▶ EXERCISE AIM:
Find the string "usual" in the records. Copy each line that has it.

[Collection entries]
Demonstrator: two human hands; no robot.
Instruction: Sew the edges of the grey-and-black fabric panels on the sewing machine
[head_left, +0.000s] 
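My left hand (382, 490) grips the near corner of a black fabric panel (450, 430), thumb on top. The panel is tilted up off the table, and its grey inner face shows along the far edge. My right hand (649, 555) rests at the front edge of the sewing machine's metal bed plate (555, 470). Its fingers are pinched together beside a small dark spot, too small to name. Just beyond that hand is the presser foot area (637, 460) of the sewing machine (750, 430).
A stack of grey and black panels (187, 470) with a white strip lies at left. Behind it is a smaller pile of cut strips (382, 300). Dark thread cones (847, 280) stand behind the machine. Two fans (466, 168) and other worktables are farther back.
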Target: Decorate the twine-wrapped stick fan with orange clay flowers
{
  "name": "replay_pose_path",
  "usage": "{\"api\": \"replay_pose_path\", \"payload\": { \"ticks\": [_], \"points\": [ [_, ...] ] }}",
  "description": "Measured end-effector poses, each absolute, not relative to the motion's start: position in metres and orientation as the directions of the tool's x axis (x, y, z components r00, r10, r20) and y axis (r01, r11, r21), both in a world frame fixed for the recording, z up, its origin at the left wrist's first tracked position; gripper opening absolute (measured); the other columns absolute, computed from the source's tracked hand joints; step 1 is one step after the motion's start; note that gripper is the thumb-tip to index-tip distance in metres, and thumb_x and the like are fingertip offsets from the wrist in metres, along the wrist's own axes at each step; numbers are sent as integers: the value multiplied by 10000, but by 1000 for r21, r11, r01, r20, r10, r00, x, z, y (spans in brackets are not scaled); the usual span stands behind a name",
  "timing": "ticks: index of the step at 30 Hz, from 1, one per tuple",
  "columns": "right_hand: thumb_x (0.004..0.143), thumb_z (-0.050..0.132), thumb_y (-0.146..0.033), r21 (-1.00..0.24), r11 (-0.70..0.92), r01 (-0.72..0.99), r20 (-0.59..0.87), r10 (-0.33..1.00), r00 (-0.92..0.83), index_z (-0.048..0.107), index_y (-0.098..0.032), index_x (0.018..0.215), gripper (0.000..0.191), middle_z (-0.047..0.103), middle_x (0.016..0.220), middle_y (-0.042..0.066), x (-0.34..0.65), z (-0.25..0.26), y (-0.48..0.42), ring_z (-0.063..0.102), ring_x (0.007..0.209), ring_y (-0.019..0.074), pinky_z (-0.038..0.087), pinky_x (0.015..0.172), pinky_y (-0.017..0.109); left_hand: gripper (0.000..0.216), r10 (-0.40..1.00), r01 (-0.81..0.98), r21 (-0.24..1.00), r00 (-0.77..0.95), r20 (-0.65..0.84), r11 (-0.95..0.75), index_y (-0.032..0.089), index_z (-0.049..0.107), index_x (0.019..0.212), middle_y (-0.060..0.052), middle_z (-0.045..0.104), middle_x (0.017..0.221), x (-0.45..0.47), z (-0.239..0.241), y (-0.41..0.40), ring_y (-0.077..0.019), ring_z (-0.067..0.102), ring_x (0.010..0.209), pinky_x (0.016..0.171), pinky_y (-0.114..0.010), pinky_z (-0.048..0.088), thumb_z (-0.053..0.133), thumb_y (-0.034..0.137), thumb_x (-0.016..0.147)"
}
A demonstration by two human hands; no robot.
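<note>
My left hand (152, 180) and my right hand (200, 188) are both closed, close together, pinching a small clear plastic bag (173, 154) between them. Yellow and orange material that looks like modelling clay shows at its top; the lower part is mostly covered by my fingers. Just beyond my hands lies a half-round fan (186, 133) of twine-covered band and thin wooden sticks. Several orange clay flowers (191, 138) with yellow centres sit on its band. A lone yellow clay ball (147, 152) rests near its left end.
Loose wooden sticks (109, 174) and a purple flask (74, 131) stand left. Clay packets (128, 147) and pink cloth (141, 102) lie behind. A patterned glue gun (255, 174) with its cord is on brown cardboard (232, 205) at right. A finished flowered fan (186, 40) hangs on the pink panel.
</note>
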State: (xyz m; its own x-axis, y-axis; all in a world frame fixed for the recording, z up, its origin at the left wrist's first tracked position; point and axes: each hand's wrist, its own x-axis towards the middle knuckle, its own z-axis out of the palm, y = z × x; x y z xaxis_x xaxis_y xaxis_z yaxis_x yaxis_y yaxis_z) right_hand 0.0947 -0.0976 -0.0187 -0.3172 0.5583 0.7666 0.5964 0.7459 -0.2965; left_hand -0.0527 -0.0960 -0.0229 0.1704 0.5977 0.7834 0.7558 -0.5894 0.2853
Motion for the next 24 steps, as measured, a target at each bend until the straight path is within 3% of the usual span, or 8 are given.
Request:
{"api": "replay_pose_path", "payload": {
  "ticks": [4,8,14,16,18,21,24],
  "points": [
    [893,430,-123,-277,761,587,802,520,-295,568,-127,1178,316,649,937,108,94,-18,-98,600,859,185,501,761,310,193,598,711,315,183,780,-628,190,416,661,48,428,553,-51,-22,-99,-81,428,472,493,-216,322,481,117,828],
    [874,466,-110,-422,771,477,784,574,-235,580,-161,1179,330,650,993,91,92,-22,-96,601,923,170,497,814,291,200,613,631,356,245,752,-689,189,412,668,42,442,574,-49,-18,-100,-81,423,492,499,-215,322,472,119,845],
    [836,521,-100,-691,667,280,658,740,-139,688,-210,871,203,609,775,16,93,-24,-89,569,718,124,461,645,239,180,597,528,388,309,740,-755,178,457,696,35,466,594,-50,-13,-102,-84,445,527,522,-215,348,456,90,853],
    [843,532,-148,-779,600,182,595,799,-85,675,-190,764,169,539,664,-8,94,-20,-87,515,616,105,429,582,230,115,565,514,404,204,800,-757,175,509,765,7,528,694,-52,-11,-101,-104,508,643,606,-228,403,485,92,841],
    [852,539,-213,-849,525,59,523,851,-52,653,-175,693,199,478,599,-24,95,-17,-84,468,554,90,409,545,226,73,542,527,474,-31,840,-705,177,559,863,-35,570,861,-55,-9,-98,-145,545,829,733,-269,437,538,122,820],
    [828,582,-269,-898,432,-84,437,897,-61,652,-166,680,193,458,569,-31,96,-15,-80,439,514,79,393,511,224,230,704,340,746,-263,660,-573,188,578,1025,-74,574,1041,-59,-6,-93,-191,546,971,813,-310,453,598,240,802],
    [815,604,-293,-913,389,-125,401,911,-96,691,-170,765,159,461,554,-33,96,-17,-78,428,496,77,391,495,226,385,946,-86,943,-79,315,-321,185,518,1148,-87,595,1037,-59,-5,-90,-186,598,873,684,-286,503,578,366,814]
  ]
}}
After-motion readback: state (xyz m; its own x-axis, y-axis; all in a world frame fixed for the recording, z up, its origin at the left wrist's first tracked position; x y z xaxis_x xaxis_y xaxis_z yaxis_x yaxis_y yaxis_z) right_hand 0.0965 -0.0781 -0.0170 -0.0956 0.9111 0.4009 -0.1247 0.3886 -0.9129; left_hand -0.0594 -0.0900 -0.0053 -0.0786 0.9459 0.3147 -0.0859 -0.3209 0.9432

▶ EXERCISE RESPONSE:
  "description": "Measured end-effector poses, each absolute, not relative to the motion's start: position in metres and orientation as the directions of the tool's x axis (x, y, z components r00, r10, r20) and y axis (r01, r11, r21), both in a world frame fixed for the recording, z up, its origin at the left wrist's first tracked position; gripper opening absolute (measured); the other columns absolute, computed from the source's tracked hand joints; step 1 is one step after the motion's start; note that gripper is the thumb-tip to index-tip distance in metres, and thumb_x and the like are fingertip offsets from the wrist in metres, along the wrist's own axes at each step; numbers are sent as integers: the value multiplied by 10000, but by 1000 for r21, r11, r01, r20, r10, r00, x, z, y (spans in brackets are not scaled); the usual span stands behind a name",
Motion for the next 24 steps, as measured, a target at each bend until the straight path is within 3% of the usual span, or 8 are given.

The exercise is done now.